AIM OF THE EXERCISE =>
I'd like the entire listing output verbatim, apart from the pictures.

# # # # #

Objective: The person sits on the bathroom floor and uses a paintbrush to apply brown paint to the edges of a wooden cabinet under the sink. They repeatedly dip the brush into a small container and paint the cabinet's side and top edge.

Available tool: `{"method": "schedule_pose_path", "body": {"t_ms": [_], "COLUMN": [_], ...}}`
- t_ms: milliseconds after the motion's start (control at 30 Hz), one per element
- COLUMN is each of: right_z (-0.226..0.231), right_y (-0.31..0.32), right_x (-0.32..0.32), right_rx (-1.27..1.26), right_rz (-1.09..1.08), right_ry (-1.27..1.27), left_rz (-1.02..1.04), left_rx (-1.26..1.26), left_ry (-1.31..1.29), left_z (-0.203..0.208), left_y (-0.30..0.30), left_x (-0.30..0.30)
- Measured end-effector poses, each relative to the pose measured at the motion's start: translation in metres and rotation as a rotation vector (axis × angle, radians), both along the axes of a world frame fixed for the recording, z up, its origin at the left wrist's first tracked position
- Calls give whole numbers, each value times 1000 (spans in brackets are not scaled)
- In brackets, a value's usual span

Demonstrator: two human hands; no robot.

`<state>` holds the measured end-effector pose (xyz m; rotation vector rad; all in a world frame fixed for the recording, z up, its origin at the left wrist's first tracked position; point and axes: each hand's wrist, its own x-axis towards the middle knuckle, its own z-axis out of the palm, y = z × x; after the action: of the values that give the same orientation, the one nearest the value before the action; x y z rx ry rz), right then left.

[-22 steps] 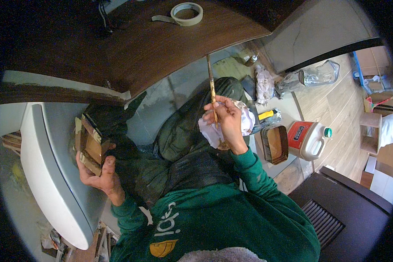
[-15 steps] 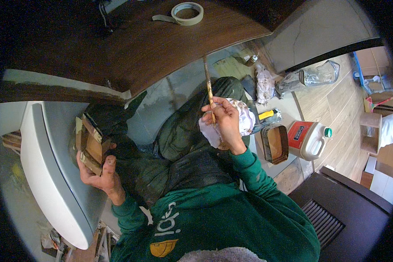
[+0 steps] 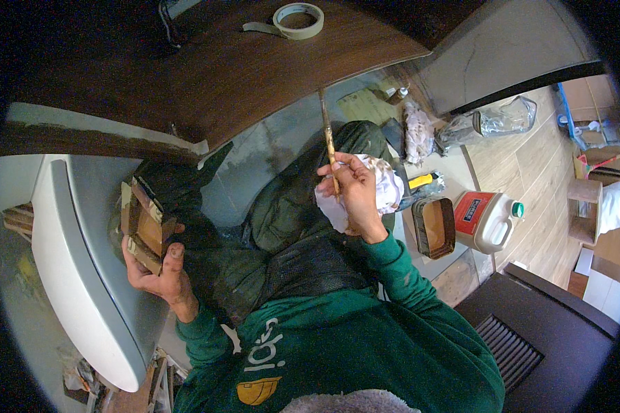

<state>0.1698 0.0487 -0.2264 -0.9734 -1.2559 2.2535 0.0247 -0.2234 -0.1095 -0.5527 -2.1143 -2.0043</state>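
Note:
My right hand (image 3: pixel 358 196) pinches a slim, paint-stained brush (image 3: pixel 328 131) upright between thumb and fingers. The brush's far end meets the lower edge of a dark brown wooden panel (image 3: pixel 248 82). Bunched behind that hand, over my knee, is a stained white rag (image 3: pixel 390 189); whether the fingers also grip it I cannot tell. At the left, my left hand (image 3: pixel 165 279) is closed around the near end of a small open container (image 3: pixel 143 224) with tan, tape-like edges and brown inside. It is tilted beside my leg.
A tape roll (image 3: pixel 297 20) lies on the panel. To my right stand an open rectangular tin (image 3: pixel 434 227) with brown contents, a green-capped jug (image 3: pixel 489 221), a yellow-handled tool (image 3: pixel 422 180) and a crumpled rag (image 3: pixel 418 131). A white curved panel (image 3: pixel 83 275) is close at left.
Both hands keep nearly the same place and grip. Only a slight shift of the view shows.

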Motion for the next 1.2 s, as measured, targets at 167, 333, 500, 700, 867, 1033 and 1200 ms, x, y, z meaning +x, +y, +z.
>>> {"method": "schedule_pose_path", "body": {"t_ms": [167,333,500,700,867,1033,1200], "right_z": [1,5,0,-10,-10,-4,-8], "right_y": [-15,-10,-5,-26,-36,-27,-27], "right_x": [1,4,0,-5,-3,0,-6], "right_rx": [-22,12,29,-40,-20,-26,-17], "right_rz": [46,7,17,70,109,53,51], "right_ry": [16,6,0,55,10,49,61], "left_rz": [9,4,-5,-10,1,21,3], "left_rx": [-26,-30,-21,-20,-11,-8,-76], "left_ry": [0,-3,-24,-3,4,23,51], "left_z": [0,2,2,2,2,2,2], "left_y": [0,0,1,0,1,1,0], "left_x": [1,0,3,2,3,4,3]}}
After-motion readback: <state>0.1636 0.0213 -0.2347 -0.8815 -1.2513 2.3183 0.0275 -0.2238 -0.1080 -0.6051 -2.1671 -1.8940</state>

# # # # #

RESPONSE TO THIS TASK =>
Objective: The person sits on the bathroom floor and uses a paintbrush to apply brown paint to the edges of a wooden cabinet under the sink. They repeatedly dip the brush into a small container and paint the cabinet's side and top edge.

Available tool: `{"method": "schedule_pose_path", "body": {"t_ms": [_], "COLUMN": [_], ...}}`
- t_ms: milliseconds after the motion's start (control at 30 Hz), one per element
- COLUMN is each of: right_z (-0.226..0.231), right_y (-0.31..0.32), right_x (-0.32..0.32), right_rx (-1.27..1.26), right_rz (-1.09..1.08), right_ry (-1.27..1.27), left_rz (-1.02..1.04), left_rx (-1.26..1.26), left_ry (-1.31..1.29), left_z (-0.203..0.208), left_y (-0.30..0.30), left_x (-0.30..0.30)
- Measured end-effector poses, each relative to the pose measured at the motion's start: translation in metres and rotation as a rotation vector (axis × angle, radians), both along the axes of a world frame fixed for the recording, z up, its origin at the left wrist's first tracked position
- Calls give whole numbers, each value times 1000 (spans in brackets are not scaled)
- In brackets, a value's usual span

Demonstrator: two human hands; no robot.

`<state>` holds the measured end-effector pose (xyz m; rotation vector rad; all in a world frame fixed for the recording, z up, its origin at the left wrist's first tracked position; point and axes: each hand's wrist, its own x-axis towards the middle knuckle, its own z-axis out of the palm, y = z × x; after the action: of the values that give the same orientation, the one nearest the value before the action; x y z rx ry rz), right then left.

[-22 steps] 
[-15 steps] 
[+0 steps] 

<state>0.1698 0.0487 -0.2264 -0.9734 -1.2559 2.2535 0.0247 -0.2234 -0.1095 -0.5527 -2.1143 -2.0043</state>
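Note:
My right hand (image 3: pixel 358 196) pinches a slim, paint-stained brush (image 3: pixel 328 131) upright between thumb and fingers. The brush's far end meets the lower edge of a dark brown wooden panel (image 3: pixel 248 82). Bunched behind that hand, over my knee, is a stained white rag (image 3: pixel 390 189); whether the fingers also grip it I cannot tell. At the left, my left hand (image 3: pixel 165 279) is closed around the near end of a small open container (image 3: pixel 143 224) with tan, tape-like edges and brown inside. It is tilted beside my leg.
A tape roll (image 3: pixel 297 20) lies on the panel. To my right stand an open rectangular tin (image 3: pixel 434 227) with brown contents, a green-capped jug (image 3: pixel 489 221), a yellow-handled tool (image 3: pixel 422 180) and a crumpled rag (image 3: pixel 418 131). A white curved panel (image 3: pixel 83 275) is close at left.
Both hands keep nearly the same place and grip. Only a slight shift of the view shows.
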
Motion for the next 1.2 s, as measured, targets at 167, 333, 500, 700, 867, 1033 and 1200 ms, x, y, z meaning +x, +y, +z.
>>> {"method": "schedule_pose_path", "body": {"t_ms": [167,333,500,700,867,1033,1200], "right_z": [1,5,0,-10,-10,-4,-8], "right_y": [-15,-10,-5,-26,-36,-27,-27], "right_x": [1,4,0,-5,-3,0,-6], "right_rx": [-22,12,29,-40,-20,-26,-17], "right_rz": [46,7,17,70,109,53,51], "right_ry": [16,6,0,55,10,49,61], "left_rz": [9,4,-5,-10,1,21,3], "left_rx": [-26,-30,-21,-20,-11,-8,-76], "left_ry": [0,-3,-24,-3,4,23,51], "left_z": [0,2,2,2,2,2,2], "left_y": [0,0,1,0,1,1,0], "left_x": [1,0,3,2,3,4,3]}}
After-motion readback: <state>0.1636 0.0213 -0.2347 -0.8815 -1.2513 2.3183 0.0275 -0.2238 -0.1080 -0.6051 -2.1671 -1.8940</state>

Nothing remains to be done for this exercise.